Edge n-grams turn a term into its growing prefixes — coffee becomes c, co, cof, coff, coffe, coffee — which is a common way to implement prefix matching and search-as-you-type. Reach for Lucene Linguistics edge n-grams when you also need text normalization that the built-in gram match does not provide, for example mapping & to and so that "Barnes & Noble" also matches a search for and. If you do not need normalization, prefer the built-in gram matching (see the search-as-you-type sample app) — it grams the query and the document consistently and avoids the pitfalls below.

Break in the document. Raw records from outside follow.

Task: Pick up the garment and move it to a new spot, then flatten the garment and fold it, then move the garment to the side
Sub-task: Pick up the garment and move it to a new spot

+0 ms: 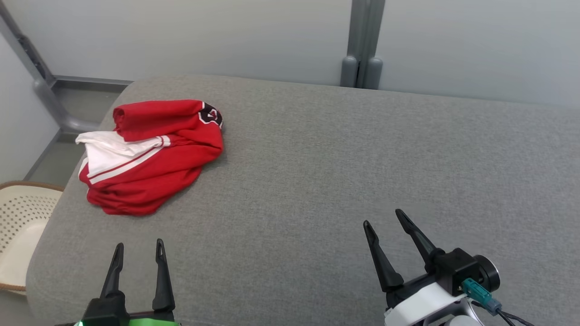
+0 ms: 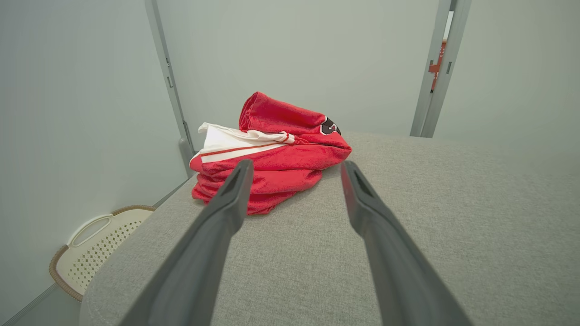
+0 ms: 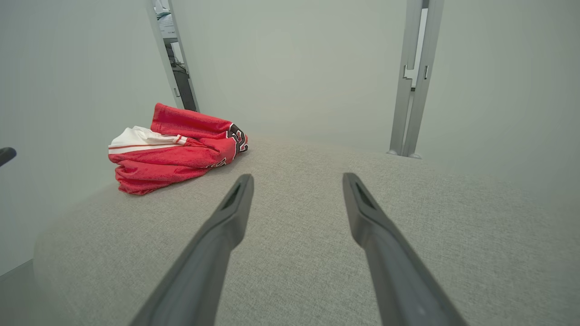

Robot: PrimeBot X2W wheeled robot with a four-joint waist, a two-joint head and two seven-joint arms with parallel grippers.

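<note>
- The left gripper (image 1: 139, 244) hovered low over the near edge of the pad (image 1: 317, 190), fingers spread wide and holding nothing. This was likely a ready pose before a reach.
- The right gripper (image 1: 383, 218) stood much the same: fingers wide apart, empty, leaning a little toward the left one, with bare pad ahead of its tips.
- The garment (image 1: 154, 154), red with a white panel and stripes, lay bunched ahead of the left fingers and well apart from them. From the right fingers it sat far ahead and off to the left, so the left arm looked better placed for the pick.
- It lay close to the pad's left edge, which probably explains moving it first: flattening needs room.
- A basket (image 1: 22, 217), left of the left fingers and below the pad, was cut off by the frame, and its inside was hard to make out.
- The garment's folds hid its shape, so sleeves and hem could not be told apart. Its dark badge (image 1: 210, 114) was half tucked under and unreadable.
</note>
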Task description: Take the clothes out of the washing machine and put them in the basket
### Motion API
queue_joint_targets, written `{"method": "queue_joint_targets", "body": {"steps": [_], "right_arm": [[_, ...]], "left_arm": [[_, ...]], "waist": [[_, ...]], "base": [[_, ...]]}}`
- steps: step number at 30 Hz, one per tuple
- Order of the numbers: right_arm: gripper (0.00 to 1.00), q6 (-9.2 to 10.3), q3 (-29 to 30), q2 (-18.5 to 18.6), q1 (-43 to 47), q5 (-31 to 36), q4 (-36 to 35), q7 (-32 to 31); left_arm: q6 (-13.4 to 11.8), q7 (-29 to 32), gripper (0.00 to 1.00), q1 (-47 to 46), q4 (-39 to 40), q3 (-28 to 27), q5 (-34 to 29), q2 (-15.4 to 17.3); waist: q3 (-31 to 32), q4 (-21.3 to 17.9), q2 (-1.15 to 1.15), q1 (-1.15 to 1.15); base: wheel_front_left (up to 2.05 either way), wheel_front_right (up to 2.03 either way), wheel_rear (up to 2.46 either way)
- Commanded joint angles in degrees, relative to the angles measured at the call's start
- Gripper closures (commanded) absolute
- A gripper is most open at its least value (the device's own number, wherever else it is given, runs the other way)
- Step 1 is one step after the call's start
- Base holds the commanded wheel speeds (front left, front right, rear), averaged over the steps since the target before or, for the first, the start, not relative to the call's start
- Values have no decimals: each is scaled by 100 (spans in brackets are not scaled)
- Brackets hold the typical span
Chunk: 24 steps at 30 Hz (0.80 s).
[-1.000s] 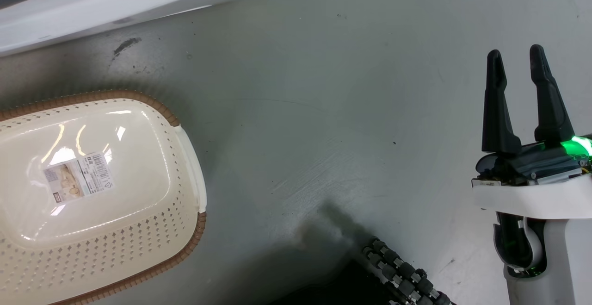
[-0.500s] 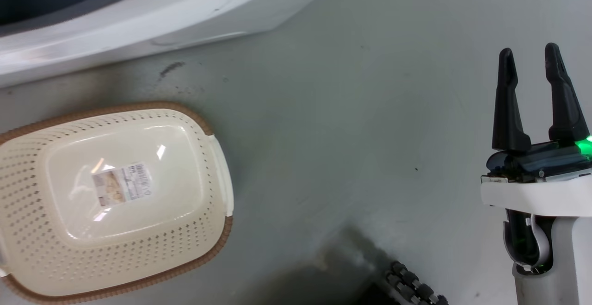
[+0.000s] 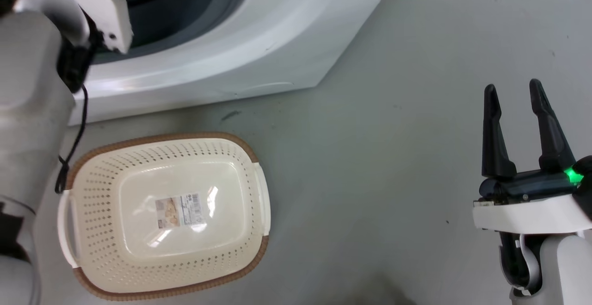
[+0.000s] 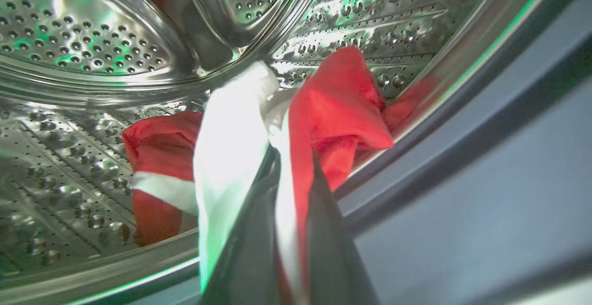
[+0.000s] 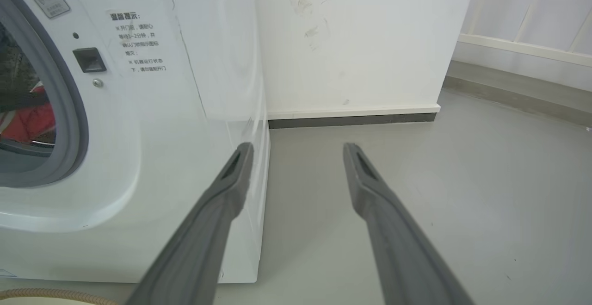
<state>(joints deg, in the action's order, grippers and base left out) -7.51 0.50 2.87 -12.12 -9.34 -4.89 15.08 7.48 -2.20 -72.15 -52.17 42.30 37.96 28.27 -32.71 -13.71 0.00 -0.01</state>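
the clothes (image 4: 337,110), a red garment with white stripes, lie bunched low in the steel drum (image 4: 83,41) of the washing machine (image 3: 222,64), close to the grey lip of the porthole (image 4: 462,124). the left gripper (image 4: 293,157) is inside with them, its two dark fingers drawn close together on a fold of red and white fabric, so it looks to be pinching the garment. the step in hand appears to be the pull-out: grasp made, cloth not yet out of the drum. the basket (image 3: 162,138) stands empty on the floor (image 3: 370,157) just in front of the machine, below the opening. the next move likely calls for drawing the arm back over the door lip without snagging the cloth, then swinging down over the basket before letting go. the right gripper (image 3: 513,96) hangs well off to the side with fingers spread and nothing between them. the left wrist view gives the grip itself, which the head view hides behind the pale forearm; the head view gives the basket's place. the right wrist view catches a red patch through the porthole.
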Motion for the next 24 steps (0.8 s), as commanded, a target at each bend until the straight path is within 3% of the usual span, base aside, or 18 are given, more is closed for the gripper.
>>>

Getting edge n-grams right with Lucene Linguistics requires three pieces to line up. The two warnings below are the mistakes that are easy to make and hard to spot.

Generate the grams with edgeNGram as a token filter, not a tokenizer.
Add stemming: multiple so that all grams are indexed (the grams share a token position — see Indexing all stems above).
Use a separate, non-gramming profile for the query string (bound in the schema with profile.index / profile.search).

Indexing: generate the grams

Warning: Do not combine a length-changing CharFilter (for example a patternReplace that rewrites & to and) with an n-gram tokenizer such as edgeNGram. The CharFilter rewrites character offsets, which makes the n-gram tokenizer collapse several grams onto the same token position; only the first of those is then indexed, so grams go silently missing. Generate n-grams with a token filter (after a regular tokenizer) instead, as shown below.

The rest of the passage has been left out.